• Assigned task:
Find every line below that contains the word "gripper" and copy it out.

• Stored data:
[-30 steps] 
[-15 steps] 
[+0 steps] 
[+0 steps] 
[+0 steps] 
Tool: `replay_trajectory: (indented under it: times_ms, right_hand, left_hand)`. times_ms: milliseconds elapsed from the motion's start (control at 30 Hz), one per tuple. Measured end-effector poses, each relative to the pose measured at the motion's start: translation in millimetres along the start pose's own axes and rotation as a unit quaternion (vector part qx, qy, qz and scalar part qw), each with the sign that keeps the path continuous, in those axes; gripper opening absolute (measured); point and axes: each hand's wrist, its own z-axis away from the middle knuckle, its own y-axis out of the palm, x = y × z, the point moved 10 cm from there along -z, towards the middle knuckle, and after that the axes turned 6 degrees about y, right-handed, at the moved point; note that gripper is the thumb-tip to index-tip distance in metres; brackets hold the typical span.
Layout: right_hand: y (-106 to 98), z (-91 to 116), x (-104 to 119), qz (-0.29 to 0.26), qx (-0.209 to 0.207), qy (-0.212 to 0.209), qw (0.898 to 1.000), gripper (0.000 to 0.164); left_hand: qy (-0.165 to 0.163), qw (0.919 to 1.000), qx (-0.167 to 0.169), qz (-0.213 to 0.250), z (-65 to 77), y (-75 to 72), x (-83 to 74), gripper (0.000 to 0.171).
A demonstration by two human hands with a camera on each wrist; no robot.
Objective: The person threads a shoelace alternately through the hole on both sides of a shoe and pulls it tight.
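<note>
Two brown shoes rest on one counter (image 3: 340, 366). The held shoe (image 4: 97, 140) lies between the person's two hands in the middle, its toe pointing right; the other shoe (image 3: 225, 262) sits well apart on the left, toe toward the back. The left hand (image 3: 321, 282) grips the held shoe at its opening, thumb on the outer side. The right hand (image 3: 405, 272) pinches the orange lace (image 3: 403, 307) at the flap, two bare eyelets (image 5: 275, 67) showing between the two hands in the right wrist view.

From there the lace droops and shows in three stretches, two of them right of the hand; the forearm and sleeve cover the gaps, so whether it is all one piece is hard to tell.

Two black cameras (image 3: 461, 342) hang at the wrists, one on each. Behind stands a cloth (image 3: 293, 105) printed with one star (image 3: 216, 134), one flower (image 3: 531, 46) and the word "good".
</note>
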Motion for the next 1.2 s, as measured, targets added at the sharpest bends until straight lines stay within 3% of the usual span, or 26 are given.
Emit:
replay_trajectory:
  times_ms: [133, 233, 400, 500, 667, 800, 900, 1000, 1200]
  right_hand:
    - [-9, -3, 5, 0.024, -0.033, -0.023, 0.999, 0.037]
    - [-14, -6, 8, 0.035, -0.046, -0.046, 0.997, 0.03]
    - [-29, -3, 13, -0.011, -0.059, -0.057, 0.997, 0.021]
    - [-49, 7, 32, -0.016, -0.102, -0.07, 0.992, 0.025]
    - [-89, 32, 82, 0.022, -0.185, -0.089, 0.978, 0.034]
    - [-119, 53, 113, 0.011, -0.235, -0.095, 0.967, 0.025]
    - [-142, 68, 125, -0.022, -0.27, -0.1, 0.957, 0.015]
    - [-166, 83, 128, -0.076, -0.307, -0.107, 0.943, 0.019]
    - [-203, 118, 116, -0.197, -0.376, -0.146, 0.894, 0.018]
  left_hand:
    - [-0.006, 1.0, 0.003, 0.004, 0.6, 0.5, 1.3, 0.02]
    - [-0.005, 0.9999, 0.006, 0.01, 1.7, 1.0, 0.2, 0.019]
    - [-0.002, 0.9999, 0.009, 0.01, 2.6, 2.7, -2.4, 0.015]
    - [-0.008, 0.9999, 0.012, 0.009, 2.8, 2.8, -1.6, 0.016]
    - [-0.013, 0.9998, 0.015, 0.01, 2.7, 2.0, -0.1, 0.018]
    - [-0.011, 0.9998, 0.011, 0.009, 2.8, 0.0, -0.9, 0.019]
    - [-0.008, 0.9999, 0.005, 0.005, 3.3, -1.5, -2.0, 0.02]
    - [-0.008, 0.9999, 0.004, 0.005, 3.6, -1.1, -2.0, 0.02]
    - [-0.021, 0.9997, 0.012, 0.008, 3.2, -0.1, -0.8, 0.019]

• Response to this task:
Tool: `replay_trajectory: (indented under it: times_ms, right_hand, left_hand)`. times_ms: milliseconds elapsed from the motion's start (control at 30 Hz), one per tuple. Measured end-effector poses, each relative to the pose measured at the motion's start: translation in millimetres along the start pose's own axes and rotation as a unit quaternion (vector part qx, qy, qz and scalar part qw), each with the sign that keeps the path continuous, in those axes; gripper opening absolute (measured); point and axes: each hand's wrist, its own z-axis away from the middle knuckle, its own y-axis out of the palm, x = y × z, the point moved 10 cm from there along -z, towards the middle knuckle, and after that the axes turned 6 degrees about y, right-handed, at the moved point; note that gripper is the thumb-tip to index-tip distance in metres; brackets hold the typical span.
Layout: right_hand: y (-106 to 98), z (-91 to 116), x (-104 to 119), qz (-0.29 to 0.26), qx (-0.209 to 0.207), qy (-0.212 to 0.209), qw (0.898 to 1.000), gripper (0.000 to 0.164); left_hand: qy (-0.165 to 0.163), qw (0.919 to 1.000), qx (-0.167 to 0.169), qz (-0.213 to 0.250), z (-65 to 77), y (-75 to 72), x (-83 to 74), gripper (0.000 to 0.171).

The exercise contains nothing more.